Turn one blast for 12. Opponent playing monoblue. Turn 2 suspend Rift Bolt, getting Lightning Serpent Counterspelled. I assumed he didn't have it since he had let me bolt him down to 5. Oops. He was tapped out so I Lava Spiked him. Turn 3, he lays a Chalice for 1. Well frack. I just blew the two cards that avoid that (that would be Lightning Serpent and Rift Bolt). I die with him on 2. Incidentally, Fugie's Lightning Helix tech would have saved me here. One, because it's a 2, but also because he went all in to deal exactly enough with Meloku tokens. Helix over the top would have done it.

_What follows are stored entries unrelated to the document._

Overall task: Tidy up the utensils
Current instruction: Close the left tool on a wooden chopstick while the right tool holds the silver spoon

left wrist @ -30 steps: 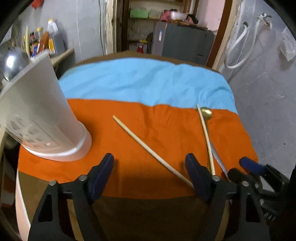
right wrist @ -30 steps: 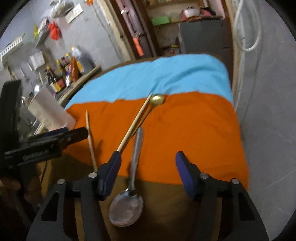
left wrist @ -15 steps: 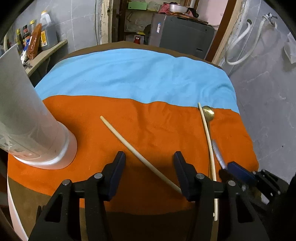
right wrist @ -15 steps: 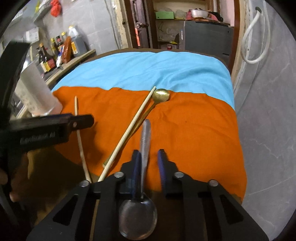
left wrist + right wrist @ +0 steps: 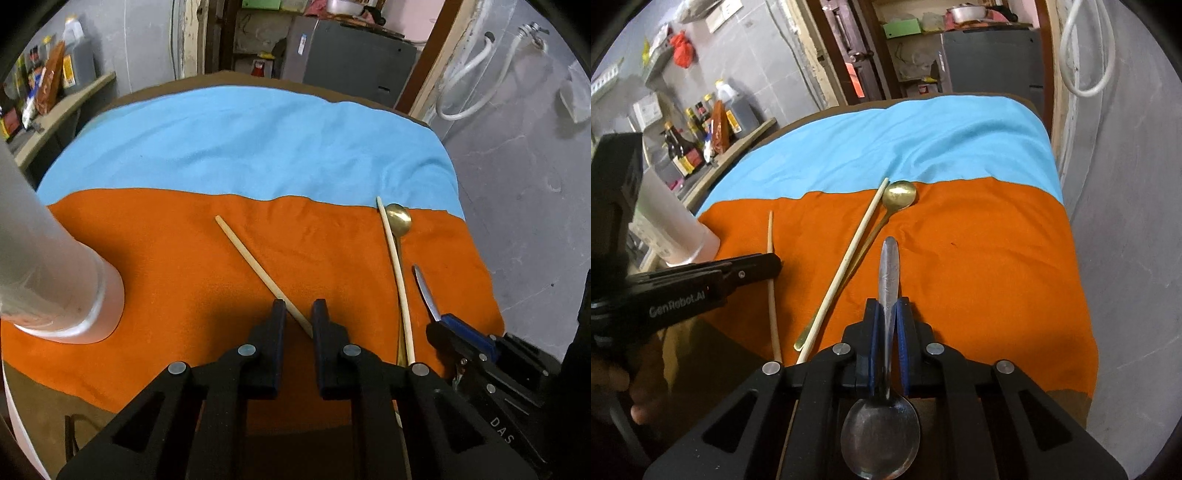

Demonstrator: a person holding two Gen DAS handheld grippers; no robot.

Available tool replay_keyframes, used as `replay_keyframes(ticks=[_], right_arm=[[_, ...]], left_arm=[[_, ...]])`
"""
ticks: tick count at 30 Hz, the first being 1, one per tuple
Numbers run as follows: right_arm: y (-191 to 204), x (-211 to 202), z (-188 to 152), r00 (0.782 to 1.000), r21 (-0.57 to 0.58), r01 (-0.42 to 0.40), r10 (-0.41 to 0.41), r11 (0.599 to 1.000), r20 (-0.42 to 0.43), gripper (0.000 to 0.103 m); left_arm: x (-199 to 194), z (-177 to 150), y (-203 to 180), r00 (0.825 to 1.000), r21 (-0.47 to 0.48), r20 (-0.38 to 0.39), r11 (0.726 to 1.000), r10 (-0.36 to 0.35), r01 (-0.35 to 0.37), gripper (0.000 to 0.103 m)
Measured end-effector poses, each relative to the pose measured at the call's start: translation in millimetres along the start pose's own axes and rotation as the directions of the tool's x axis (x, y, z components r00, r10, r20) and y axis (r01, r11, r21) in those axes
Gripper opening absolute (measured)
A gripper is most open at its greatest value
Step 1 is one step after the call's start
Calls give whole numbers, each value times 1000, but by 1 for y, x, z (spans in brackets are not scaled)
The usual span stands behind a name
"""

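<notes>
Worktop (image 5: 258, 62): round, brown, draped with an orange cloth (image 5: 184, 266) at the near half and a sky-blue cloth (image 5: 258, 147) at the far half.
Left gripper (image 5: 297, 314): black, over the orange cloth; jaws had just been closing and stood nearly together around the near end of a pale wooden chopstick (image 5: 255, 258), which ran toward 11 o'clock; whether the pads pressed it could not be told.
Right gripper (image 5: 888, 314): black with blue pads; jaws had just been closing and were clamped on the handle of a silver steel spoon (image 5: 890, 273), bowl toward the camera, handle tip at 12 o'clock.
Second pale wooden chopstick (image 5: 846, 266): on the orange cloth, at 11 o'clock from the right gripper.
Slim gold spoon (image 5: 899, 194): just beside that chopstick, bowl near the cloth seam.
Translucent white plastic holder (image 5: 55, 280): upright at 9 o'clock of the left gripper.
</notes>
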State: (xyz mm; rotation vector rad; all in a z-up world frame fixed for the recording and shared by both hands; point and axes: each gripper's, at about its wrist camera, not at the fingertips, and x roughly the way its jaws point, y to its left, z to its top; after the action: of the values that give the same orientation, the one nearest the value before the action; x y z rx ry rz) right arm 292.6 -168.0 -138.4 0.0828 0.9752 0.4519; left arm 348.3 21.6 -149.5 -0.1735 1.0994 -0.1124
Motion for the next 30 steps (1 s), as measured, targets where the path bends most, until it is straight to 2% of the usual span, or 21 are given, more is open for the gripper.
replay_keyframes(ticks=[4,7,14,16,18,21,22,25,28,30], right_arm=[[-6,1,5,999,47,-32,34,998,-32,8],[-2,5,12,998,30,-12,14,999,-66,8],[17,15,21,991,-32,95,-97,995,-94,8],[14,14,19,992,-18,95,-96,995,-80,8],[11,12,18,995,8,79,-79,997,-69,8],[1,6,11,999,80,-9,12,997,-37,7],[-3,3,8,999,101,-35,38,994,-26,7],[-7,-8,-4,995,133,-102,99,986,25,7],[-5,-19,-13,992,116,-118,111,986,67,7],[-2,-25,-15,988,112,-133,122,985,98,7]], left_arm=[[6,12,5,997,-32,-69,999,-41,39,15],[9,20,8,993,-63,-100,997,-60,54,15],[5,20,5,997,-50,-77,998,-30,26,14],[3,20,7,996,-67,-79,997,-44,39,12],[1,18,11,994,-95,-87,993,-72,64,10],[-8,10,12,990,-89,-99,992,-101,93,6],[-12,6,13,990,-79,-99,992,-103,96,2],[-22,-8,12,990,-53,-112,995,-91,85,2],[-34,-21,17,988,-68,-101,992,-114,107,2],[-44,-26,20,989,-83,-65,988,-136,131,2]])
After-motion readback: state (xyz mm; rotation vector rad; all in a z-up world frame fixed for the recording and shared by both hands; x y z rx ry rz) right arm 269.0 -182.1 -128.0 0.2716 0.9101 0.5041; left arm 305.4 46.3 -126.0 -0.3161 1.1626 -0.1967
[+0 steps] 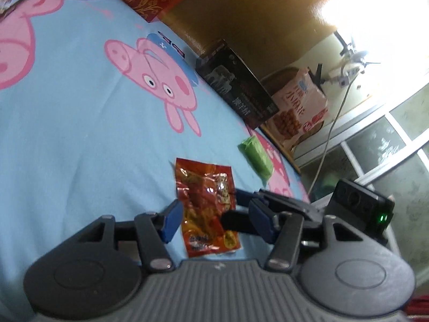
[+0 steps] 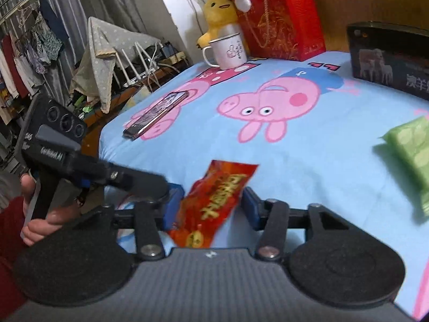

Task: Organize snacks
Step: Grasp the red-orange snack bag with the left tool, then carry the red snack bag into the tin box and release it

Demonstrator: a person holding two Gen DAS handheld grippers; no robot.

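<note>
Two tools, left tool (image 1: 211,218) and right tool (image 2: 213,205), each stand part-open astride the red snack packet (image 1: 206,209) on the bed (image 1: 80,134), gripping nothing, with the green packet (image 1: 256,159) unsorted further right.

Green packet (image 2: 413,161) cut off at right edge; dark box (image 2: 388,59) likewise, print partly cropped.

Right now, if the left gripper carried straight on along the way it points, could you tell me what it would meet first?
Most likely the red snack packet, lying on the blue sheet between the left gripper's open fingers. The right gripper reaches in beside it; depth is unclear.
</note>
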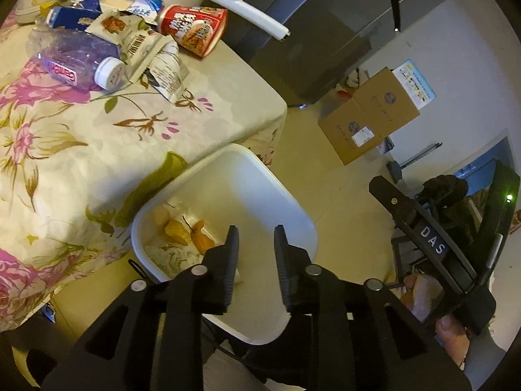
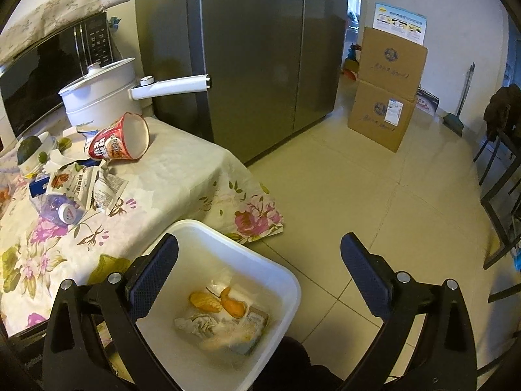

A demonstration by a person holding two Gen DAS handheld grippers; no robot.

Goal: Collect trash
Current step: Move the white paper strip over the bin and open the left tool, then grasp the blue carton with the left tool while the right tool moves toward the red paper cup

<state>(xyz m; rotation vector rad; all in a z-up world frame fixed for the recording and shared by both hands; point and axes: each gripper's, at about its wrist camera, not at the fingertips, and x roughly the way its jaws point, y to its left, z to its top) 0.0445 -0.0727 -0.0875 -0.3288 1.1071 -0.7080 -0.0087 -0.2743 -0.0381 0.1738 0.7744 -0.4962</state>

Game two. This was a moment I got to live in fear. When I put this deck together, I didn't think a monoblue opponent could do anything relevant turn one. So I let him go first. He lays Polluted Delta and says go. I lay Sparky, and put Shoal on the stack. He cracks the delta! Oh crap I forgot about Force Spike. He searches, finds an island, shuffles his deck, looks at me and says, "resolves." Whew. He lays a Tolaria West and I double Lava Spike to kill him turn 2.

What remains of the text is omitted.